Directions for this task: Return each line of the data that follows exactly as it reads.

Data under study:
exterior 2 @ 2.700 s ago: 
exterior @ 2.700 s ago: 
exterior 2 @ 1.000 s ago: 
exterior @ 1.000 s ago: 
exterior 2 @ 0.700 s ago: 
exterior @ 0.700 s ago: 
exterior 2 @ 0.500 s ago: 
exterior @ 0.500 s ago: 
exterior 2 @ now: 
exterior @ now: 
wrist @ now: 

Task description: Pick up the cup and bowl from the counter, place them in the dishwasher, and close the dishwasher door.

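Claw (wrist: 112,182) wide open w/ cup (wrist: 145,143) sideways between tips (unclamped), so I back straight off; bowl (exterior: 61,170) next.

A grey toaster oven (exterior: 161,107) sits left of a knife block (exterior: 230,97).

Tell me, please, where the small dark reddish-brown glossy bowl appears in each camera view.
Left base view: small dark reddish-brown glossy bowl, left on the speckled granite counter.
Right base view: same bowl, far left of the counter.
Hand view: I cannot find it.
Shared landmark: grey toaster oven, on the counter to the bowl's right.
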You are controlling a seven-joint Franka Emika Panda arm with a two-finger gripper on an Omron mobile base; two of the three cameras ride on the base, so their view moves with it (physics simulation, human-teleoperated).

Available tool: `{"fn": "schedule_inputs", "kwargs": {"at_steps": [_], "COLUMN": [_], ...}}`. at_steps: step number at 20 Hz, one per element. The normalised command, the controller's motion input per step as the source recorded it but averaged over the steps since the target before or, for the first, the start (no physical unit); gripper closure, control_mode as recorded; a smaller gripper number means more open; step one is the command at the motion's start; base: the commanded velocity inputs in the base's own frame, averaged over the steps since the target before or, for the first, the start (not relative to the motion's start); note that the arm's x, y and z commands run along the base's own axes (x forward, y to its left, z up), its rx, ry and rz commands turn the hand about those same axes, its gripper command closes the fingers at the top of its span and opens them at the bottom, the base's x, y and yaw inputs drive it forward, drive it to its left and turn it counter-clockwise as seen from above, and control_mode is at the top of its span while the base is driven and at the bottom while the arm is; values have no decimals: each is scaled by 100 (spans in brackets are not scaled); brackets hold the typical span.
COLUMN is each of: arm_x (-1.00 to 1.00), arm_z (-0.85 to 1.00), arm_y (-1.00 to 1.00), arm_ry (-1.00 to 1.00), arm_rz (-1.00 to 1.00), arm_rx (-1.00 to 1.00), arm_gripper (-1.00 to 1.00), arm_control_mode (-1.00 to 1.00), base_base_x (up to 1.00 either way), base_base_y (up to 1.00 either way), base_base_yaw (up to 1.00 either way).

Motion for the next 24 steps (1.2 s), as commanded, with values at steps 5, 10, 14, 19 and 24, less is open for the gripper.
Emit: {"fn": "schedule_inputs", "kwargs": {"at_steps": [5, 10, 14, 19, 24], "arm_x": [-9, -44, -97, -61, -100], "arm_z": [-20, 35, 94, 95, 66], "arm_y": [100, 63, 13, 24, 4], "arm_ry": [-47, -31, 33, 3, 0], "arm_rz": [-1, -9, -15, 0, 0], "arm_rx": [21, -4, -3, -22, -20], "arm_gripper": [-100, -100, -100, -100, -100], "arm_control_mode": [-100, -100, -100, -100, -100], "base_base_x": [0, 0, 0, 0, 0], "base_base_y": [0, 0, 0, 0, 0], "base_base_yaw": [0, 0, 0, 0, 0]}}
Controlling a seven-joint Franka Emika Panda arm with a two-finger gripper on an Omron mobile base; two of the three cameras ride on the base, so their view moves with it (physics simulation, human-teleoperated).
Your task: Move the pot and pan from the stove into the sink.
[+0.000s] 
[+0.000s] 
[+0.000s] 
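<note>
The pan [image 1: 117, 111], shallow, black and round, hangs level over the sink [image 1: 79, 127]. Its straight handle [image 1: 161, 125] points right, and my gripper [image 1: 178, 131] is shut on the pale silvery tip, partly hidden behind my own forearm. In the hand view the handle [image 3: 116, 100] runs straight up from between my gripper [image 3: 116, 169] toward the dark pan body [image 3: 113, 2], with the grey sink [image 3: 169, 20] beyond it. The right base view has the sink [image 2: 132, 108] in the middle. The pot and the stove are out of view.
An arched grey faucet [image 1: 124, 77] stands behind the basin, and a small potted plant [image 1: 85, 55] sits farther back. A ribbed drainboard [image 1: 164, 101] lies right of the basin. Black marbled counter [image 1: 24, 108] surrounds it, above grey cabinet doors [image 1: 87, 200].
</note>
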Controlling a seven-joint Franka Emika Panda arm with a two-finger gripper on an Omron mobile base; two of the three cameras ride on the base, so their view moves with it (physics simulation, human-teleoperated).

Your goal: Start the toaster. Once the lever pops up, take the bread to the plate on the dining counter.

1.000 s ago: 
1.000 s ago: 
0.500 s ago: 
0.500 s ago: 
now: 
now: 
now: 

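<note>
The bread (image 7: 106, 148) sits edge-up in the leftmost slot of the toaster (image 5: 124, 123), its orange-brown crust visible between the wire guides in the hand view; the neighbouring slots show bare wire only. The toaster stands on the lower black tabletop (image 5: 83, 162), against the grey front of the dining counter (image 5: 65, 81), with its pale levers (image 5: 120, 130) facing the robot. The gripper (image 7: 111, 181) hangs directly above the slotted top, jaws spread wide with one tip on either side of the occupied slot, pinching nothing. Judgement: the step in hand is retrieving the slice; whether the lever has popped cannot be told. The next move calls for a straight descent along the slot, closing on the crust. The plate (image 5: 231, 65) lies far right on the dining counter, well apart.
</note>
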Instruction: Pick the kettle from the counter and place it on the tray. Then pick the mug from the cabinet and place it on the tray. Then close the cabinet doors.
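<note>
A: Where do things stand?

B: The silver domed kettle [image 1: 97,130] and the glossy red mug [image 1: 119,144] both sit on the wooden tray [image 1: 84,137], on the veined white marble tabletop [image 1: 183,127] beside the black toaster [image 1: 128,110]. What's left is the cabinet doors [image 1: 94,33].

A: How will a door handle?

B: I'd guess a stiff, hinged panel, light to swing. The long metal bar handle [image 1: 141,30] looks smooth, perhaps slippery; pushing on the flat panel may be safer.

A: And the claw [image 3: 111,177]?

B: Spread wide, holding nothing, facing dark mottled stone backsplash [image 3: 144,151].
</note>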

Solution for this problem:
exterior 2 @ 2.700 s ago: 
exterior @ 2.700 s ago: 
exterior 2 @ 1.000 s ago: 
exterior @ 1.000 s ago: 
exterior 2 @ 0.700 s ago: 
exterior @ 0.700 s ago: 
exterior 2 @ 0.500 s ago: 
exterior @ 0.500 s ago: 
exterior 2 @ now: 
exterior @ now: 
wrist @ now: 

Task description: Pick up the cup and bowl from the counter, place them in the dishwasher, and close the dishwasher door.

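Claw (wrist: 112,182) wide open w/ cup (wrist: 145,143) sideways between tips (unclamped), so I back straight off; bowl (exterior: 61,170) next.

A grey toaster oven (exterior: 161,107) sits left of a knife block (exterior: 230,97).

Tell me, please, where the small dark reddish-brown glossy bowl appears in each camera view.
Left base view: small dark reddish-brown glossy bowl, left on the speckled granite counter.
Right base view: same bowl, far left of the counter.
Hand view: I cannot find it.
Shared landmark: grey toaster oven, on the counter to the bowl's right.
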You are controlling a seven-joint Franka Emika Panda arm with a two-finger gripper on an Omron mobile base; two of the three cameras ride on the base, so their view moves with it (physics simulation, human-teleoperated).

Available tool: `{"fn": "schedule_inputs", "kwargs": {"at_steps": [_], "COLUMN": [_], ...}}`. at_steps: step number at 20 Hz, one per element. The normalised command, the controller's motion input per step as the source recorded it but averaged over the steps since the target before or, for the first, the start (no physical unit); gripper closure, control_mode as recorded; a smaller gripper number means more open; step one is the command at the motion's start; base: the commanded velocity inputs in the base's own frame, averaged over the steps since the target before or, for the first, the start (not relative to the motion's start); note that the arm's x, y and z commands run along the base's own axes (x forward, y to its left, z up), its rx, ry and rz commands turn the hand about those same axes, its gripper command closes the fingers at the top of its span and opens them at the bottom, the base's x, y and yaw inputs drive it forward, drive it to its left and turn it counter-clockwise as seen from above, and control_mode is at the top of its span while the base is driven and at the bottom while the arm is; values have no decimals: each is scaled by 100 (spans in brackets are not scaled); brackets hold the typical span.
COLUMN is each of: arm_x (-1.00 to 1.00), arm_z (-0.85 to 1.00), arm_y (-1.00 to 1.00), arm_ry (-1.00 to 1.00), arm_rz (-1.00 to 1.00), arm_rx (-1.00 to 1.00), arm_gripper (-1.00 to 1.00), arm_control_mode (-1.00 to 1.00), base_base_x (up to 1.00 either way), base_base_y (up to 1.00 either way), base_base_yaw (up to 1.00 either way).

Motion for the next 24 steps (1.2 s), as commanded, with values at steps 5, 10, 14, 19 and 24, less is open for the gripper.
Emit: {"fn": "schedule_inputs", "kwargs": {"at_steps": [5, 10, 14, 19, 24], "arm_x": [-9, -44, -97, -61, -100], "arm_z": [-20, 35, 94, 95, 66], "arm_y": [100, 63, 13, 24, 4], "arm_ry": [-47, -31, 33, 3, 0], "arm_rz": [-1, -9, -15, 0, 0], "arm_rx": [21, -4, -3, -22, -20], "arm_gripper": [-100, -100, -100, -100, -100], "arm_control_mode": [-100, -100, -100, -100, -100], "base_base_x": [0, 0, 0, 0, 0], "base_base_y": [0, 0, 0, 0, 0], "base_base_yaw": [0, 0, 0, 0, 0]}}
Controlling a seven-joint Franka Emika Panda arm with a two-finger gripper on an Omron mobile base; two of the three cameras ride on the base, so their view moves with it (physics simulation, human-teleoperated).
Your task: Move the pot and pan from the stove into the sink.
[+0.000s] 
[+0.000s] 
[+0.000s] 
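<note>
The pan [image 1: 117, 111], shallow, black and round, hangs level over the sink [image 1: 79, 127]. Its straight handle [image 1: 161, 125] points right, and my gripper [image 1: 178, 131] is shut on the pale silvery tip, partly hidden behind my own forearm. In the hand view the handle [image 3: 116, 100] runs straight up from between my gripper [image 3: 116, 169] toward the dark pan body [image 3: 113, 2], with the grey sink [image 3: 169, 20] beyond it. The right base view has the sink [image 2: 132, 108] in the middle. The pot and the stove are out of view.
An arched grey faucet [image 1: 124, 77] stands behind the basin, and a small potted plant [image 1: 85, 55] sits farther back. A ribbed drainboard [image 1: 164, 101] lies right of the basin. Black marbled counter [image 1: 24, 108] surrounds it, above grey cabinet doors [image 1: 87, 200].
</note>
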Controlling a seven-joint Franka Emika Panda arm with a two-finger gripper on an Omron mobile base; two of the three cameras ride on the base, so their view moves with it (physics simulation, human-teleoperated).

Your goal: Start the toaster. Once the lever pops up, take the bread to the plate on the dining counter.

1.000 s ago: 
1.000 s ago: 
0.500 s ago: 
0.500 s ago: 
now: 
now: 
now: 

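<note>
The bread (image 7: 106, 148) sits edge-up in the leftmost slot of the toaster (image 5: 124, 123), its orange-brown crust visible between the wire guides in the hand view; the neighbouring slots show bare wire only. The toaster stands on the lower black tabletop (image 5: 83, 162), against the grey front of the dining counter (image 5: 65, 81), with its pale levers (image 5: 120, 130) facing the robot. The gripper (image 7: 111, 181) hangs directly above the slotted top, jaws spread wide with one tip on either side of the occupied slot, pinching nothing. Judgement: the step in hand is retrieving the slice; whether the lever has popped cannot be told. The next move calls for a straight descent along the slot, closing on the crust. The plate (image 5: 231, 65) lies far right on the dining counter, well apart.
</note>
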Instruction: Pick the kettle from the counter and place it on the tray. Then pick the mug from the cabinet and place it on the tray. Then close the cabinet doors.
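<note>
A: Where do things stand?

B: The silver domed kettle [image 1: 97,130] and the glossy red mug [image 1: 119,144] both sit on the wooden tray [image 1: 84,137], on the veined white marble tabletop [image 1: 183,127] beside the black toaster [image 1: 128,110]. What's left is the cabinet doors [image 1: 94,33].

A: How will a door handle?

B: I'd guess a stiff, hinged panel, light to swing. The long metal bar handle [image 1: 141,30] looks smooth, perhaps slippery; pushing on the flat panel may be safer.

A: And the claw [image 3: 111,177]?

B: Spread wide, holding nothing, facing dark mottled stone backsplash [image 3: 144,151].
</note>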

There's no more to the output.